Output Knowledge Created
This message produced several pieces of actionable knowledge:
- Confirmation of successful recompilation: The CUDA code changes were picked up by the build system, and the new binary is ready for testing.
- A quantitative measure of B1's code footprint: The 744-byte reduction in the static library provides a rough measure of how much code the B1 optimization added — primarily the
cudaHostRegister/cudaHostUnregistercalls and associated logic. - A checkpoint for the build process: The assistant now knows that
rm -rfof the build artifacts followed bycargo builddoes trigger CUDA recompilation, even if the build output is silent about it. - Confidence to proceed: The team can now run the next benchmark with certainty that B1 is absent, allowing them to isolate the remaining synthesis regression (suspected to be caused by A1/SmallVec).

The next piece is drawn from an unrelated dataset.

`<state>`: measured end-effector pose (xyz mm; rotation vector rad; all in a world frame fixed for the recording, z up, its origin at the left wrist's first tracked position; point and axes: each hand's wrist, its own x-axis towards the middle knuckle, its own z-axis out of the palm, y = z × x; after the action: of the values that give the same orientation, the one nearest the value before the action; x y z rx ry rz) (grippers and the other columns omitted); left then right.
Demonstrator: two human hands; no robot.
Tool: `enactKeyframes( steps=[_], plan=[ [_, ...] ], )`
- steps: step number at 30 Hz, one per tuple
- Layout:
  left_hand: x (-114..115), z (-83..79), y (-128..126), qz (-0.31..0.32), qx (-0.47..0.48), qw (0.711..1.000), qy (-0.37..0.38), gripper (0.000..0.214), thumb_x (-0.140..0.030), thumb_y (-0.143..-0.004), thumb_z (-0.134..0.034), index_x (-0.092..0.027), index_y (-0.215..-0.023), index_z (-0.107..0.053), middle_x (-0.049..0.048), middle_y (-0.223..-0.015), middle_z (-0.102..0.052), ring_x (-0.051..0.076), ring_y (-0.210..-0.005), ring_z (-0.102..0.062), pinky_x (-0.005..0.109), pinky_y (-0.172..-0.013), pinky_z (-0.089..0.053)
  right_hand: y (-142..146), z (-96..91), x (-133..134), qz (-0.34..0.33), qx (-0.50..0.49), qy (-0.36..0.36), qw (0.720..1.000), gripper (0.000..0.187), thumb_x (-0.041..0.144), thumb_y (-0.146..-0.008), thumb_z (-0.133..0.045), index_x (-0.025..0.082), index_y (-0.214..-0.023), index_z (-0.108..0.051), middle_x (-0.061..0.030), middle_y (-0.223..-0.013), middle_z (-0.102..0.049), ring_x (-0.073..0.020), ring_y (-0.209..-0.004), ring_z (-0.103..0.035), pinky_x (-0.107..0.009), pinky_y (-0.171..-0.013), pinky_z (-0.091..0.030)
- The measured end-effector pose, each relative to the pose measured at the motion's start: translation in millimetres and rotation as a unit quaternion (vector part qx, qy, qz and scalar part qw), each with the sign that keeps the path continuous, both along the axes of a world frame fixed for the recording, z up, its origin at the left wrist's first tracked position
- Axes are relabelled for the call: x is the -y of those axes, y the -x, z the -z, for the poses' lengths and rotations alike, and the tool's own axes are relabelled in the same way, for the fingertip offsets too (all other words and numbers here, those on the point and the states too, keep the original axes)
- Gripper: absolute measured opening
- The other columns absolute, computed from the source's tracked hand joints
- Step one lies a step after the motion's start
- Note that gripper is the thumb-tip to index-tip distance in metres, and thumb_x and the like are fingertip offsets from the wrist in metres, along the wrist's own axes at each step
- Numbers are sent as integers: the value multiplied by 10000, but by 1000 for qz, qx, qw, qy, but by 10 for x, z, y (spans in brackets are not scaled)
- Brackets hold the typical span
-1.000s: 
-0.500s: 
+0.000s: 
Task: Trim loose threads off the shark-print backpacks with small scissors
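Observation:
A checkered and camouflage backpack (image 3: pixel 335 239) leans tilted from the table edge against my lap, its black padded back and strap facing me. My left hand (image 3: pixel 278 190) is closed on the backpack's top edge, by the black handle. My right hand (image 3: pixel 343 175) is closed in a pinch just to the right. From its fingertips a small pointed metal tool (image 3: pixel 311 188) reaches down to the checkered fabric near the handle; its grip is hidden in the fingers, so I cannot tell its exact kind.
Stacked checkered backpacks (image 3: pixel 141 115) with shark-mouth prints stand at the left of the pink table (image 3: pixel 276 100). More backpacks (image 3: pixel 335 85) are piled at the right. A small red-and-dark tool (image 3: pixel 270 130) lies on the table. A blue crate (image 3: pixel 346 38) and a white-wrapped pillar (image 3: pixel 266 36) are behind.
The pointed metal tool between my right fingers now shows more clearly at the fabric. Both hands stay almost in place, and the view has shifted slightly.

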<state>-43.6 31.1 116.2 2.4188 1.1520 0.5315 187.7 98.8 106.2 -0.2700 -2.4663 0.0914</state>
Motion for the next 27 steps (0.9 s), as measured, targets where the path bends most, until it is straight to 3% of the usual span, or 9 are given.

The Thinking Process Visible
The reasoning behind this message is a model of disciplined performance engineering. The assistant is operating under a clear methodology:
- Hypothesis formation: B1 is causing a 5.7s regression via page-touch overhead.

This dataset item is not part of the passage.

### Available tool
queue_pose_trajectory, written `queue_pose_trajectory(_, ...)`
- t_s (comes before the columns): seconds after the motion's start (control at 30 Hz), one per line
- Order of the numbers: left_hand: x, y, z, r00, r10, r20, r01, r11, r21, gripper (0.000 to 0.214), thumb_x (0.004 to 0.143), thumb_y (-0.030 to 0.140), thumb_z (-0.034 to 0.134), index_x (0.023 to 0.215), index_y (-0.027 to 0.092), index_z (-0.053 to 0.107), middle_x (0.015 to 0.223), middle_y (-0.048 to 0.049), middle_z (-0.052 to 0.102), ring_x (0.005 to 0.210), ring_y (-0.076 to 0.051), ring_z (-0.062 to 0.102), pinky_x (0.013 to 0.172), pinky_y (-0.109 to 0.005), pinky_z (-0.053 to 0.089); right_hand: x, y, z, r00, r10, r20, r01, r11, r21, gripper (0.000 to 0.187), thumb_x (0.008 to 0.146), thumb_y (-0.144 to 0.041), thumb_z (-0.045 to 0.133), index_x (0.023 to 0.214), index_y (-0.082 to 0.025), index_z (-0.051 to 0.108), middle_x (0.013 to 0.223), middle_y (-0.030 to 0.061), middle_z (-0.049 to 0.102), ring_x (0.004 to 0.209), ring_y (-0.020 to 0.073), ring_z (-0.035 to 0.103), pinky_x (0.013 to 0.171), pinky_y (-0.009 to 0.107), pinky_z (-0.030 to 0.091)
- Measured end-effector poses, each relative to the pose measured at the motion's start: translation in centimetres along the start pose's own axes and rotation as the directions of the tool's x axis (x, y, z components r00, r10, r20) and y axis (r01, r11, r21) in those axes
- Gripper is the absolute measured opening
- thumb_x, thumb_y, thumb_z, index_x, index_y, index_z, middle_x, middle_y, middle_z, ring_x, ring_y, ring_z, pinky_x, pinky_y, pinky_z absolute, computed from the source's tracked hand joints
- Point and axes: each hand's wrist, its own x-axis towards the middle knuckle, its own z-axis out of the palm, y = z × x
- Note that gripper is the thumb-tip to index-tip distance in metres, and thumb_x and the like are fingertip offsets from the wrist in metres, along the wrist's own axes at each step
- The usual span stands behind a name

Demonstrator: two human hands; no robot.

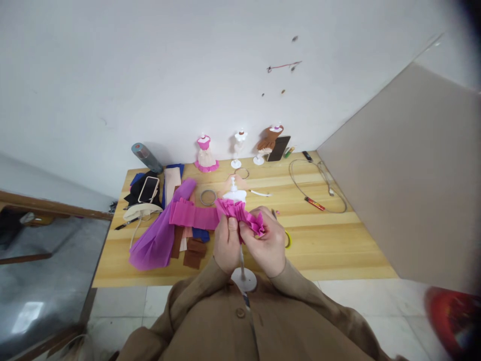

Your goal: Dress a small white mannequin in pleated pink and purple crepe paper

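A long strip of magenta crepe paper (205, 217) runs from the left into my hands, its right part gathered into ruffles. My left hand (227, 243) pinches the gathered part, thumb on top. Close beside it, my right hand (267, 240) is closed on the ruffled right end. Behind the paper stands a small white mannequin (233, 194), its neck and shoulders showing above the ruffles and its round base (244, 279) below my hands. The paper lies across the mannequin's front; its waist is hidden.
Purple paper (156, 243), brown pieces (194, 253) and a phone (149, 189) lie left. At the back stand a pink-dressed mannequin (206, 153), a bare one (239, 145) and a brown-dressed one (268, 140). Yellow-handled scissors (288, 239) lie beside my right hand; a cable (291, 175) lies right.
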Motion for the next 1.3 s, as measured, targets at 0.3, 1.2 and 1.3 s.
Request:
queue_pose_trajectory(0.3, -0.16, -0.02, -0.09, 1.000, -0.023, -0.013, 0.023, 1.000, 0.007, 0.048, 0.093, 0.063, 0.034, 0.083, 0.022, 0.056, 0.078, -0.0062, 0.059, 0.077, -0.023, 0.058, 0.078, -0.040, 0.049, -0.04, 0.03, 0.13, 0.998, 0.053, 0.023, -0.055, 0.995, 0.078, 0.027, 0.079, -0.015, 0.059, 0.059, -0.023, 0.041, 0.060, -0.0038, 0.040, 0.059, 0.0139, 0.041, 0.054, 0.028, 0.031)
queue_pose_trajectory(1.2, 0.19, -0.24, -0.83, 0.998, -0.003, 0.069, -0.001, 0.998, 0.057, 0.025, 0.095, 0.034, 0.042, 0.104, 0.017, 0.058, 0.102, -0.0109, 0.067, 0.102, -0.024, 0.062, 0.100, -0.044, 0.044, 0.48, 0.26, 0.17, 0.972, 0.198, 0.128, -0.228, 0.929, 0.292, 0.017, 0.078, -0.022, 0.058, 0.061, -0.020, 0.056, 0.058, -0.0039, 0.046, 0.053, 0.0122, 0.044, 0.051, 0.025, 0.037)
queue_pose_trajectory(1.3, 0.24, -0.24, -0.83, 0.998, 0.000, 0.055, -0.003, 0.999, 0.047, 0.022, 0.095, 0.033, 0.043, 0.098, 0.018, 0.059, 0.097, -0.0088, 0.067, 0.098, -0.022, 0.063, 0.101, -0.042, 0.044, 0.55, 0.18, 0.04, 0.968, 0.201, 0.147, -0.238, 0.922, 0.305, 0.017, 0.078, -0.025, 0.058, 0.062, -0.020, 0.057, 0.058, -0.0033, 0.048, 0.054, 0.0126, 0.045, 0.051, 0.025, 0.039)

- Intervention: Revert B1 by editing the CUDA source.
- Build verification: Ensure the change is actually compiled into the binary.
- Measurement: Run a benchmark to confirm the regression is eliminated.
- Iteration: If the total time is still above baseline, isolate the next culprit. Step 3 — build verification — is where most engineers would cut corners. The cargo build "succeeded" with exit code 0. Many would assume the binary was correct and proceed directly to benchmarking. But the assistant noticed the absence of the "Compiling supraseal-c2" line and refused to trust the build output at face value. This skepticism — born from earlier experience with the build system's quirks — led to the manual verification in message 978. The choice of verification method is also telling. Rather than re-running the entire benchmark (which takes ~100 seconds), the assistant used a quick
lscommand that returned in milliseconds. This is a classic debugging technique: use the cheapest possible check to validate your assumption before committing to an expensive operation.
The Broader Methodology
This single message exemplifies the broader engineering philosophy visible throughout the cuzk project. The team is not making changes and hoping for the best; they are:
- Instrumenting first: Adding
CUZK_TIMINGprintf's before diagnosing regressions - Measuring precisely: Using wall-clock timers, GPU timers, and memory monitors
- Reverting decisively: When an optimization causes regression, removing it without hesitation
- Verifying thoroughly: Confirming that reverted code is actually gone from the binary
- Isolating variables: Testing one change at a time to identify root causes The 744-byte difference in a static library archive is a small thing — a rounding error in a 2.8 MB file. But it represents the difference between guesswork and certainty, between hoping the build worked and knowing it did. In performance engineering, where a single misattributed regression can send a team down a week-long rabbit hole, this kind of rigor is not pedantry — it's survival.
Conclusion
Message 978 is a masterclass in the forgotten art of build verification. In an era of "it compiles, ship it," the assistant took 30 seconds to confirm that a critical optimization reversion had actually taken effect. The 744 bytes that disappeared from libgroth16_cuda.a told a story of disciplined engineering: a harmful optimization identified, removed, and verified gone. The next benchmark would confirm whether this was enough to recover the baseline — but at this moment, the team knew they were measuring what they thought they were measuring, and that knowledge is priceless.